Clinicians frequently must share difficult news with patients and their families, especially in the face of serious illness and near the end of life. These uncomfortable discussions are highly emotional and require communications skills often not taught in medical school.

Palliative Care Communications Training ProgramPalliative Care Communications Champions program taking place on Zoom.
Rab Razzak, MD Palliative MedcineRab Razzak, MD
Kenneth Rosenfeld, MDKen Rosenfeld, MD

“As physicians, our medical training includes details about procedures, physiology, medications—the tangible aspects of medicine,” says Rab Razzak, MD, Clinical Director of Palliative Care at University Hospitals. “Quite often we miss the human aspect of care.
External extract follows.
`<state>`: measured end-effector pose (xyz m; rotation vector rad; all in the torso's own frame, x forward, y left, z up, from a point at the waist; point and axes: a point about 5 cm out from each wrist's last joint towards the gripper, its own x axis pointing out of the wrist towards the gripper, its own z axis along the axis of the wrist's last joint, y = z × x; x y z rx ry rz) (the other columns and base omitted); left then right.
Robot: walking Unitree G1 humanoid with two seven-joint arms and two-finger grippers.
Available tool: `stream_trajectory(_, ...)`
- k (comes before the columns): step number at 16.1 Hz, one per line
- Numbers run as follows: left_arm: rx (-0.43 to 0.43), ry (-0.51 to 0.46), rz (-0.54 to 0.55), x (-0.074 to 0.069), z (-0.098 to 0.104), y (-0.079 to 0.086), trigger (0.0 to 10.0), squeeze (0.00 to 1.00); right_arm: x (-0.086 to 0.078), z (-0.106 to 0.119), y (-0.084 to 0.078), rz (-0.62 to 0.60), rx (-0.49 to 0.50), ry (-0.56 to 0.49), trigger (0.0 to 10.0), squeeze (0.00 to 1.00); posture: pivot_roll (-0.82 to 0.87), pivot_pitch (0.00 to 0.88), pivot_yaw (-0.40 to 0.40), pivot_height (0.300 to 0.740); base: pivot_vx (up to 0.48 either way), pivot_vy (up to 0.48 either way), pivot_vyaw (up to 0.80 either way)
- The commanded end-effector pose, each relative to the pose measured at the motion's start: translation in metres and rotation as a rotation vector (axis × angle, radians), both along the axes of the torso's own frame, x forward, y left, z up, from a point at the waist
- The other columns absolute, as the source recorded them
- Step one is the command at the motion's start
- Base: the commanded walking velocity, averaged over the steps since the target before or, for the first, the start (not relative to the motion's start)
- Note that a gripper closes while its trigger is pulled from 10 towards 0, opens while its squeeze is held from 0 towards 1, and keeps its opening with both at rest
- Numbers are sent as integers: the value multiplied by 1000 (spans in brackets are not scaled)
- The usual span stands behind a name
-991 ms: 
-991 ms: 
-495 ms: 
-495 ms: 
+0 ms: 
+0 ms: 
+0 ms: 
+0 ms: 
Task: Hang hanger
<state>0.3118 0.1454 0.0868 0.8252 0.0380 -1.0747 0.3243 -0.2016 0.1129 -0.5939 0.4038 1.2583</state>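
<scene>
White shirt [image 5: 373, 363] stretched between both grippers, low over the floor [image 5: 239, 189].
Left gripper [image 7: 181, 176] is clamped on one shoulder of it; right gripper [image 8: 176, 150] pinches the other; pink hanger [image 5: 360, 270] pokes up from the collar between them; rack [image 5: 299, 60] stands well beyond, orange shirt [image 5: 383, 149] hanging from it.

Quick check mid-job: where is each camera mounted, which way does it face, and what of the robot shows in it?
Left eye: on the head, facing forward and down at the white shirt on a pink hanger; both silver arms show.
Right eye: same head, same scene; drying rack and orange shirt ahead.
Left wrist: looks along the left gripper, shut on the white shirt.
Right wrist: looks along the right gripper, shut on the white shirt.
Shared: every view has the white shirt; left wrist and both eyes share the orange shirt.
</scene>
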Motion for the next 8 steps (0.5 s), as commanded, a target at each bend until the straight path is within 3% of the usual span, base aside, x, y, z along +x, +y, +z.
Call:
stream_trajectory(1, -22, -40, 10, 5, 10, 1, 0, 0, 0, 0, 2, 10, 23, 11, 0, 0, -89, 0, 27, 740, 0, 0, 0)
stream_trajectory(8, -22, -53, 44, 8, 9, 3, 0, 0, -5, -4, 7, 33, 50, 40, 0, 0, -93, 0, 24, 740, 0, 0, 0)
Palliative care brings the human back to the center of care.”

At UH, Dr. Razzak and his colleague, Ken Rosenfeld, MD, Section Chief of Palliative Care, saw the COVID-19 pandemic as an impetus and opportunity to address deficiencies in communication skills among providers, and that ZOOM offered a ready training ground to bridge the gap between people’s interest in communicating better and their ability to do so.

“As residency programs became more accustomed to remote learning, residents were naturally open to receiving training this way,” Dr. Rosenfeld says. “It overcame scheduling and logistical challenges and allowed us to train residents across departments.”

Conversations are medical procedures

Drs. Razzak and Rosenfeld created a three-module communications program, drawing from Vital Talk, which they consider the gold standard for health care communications training. They also used Ariadne Labs Serious Illness Communication (SIC) guide as a resource.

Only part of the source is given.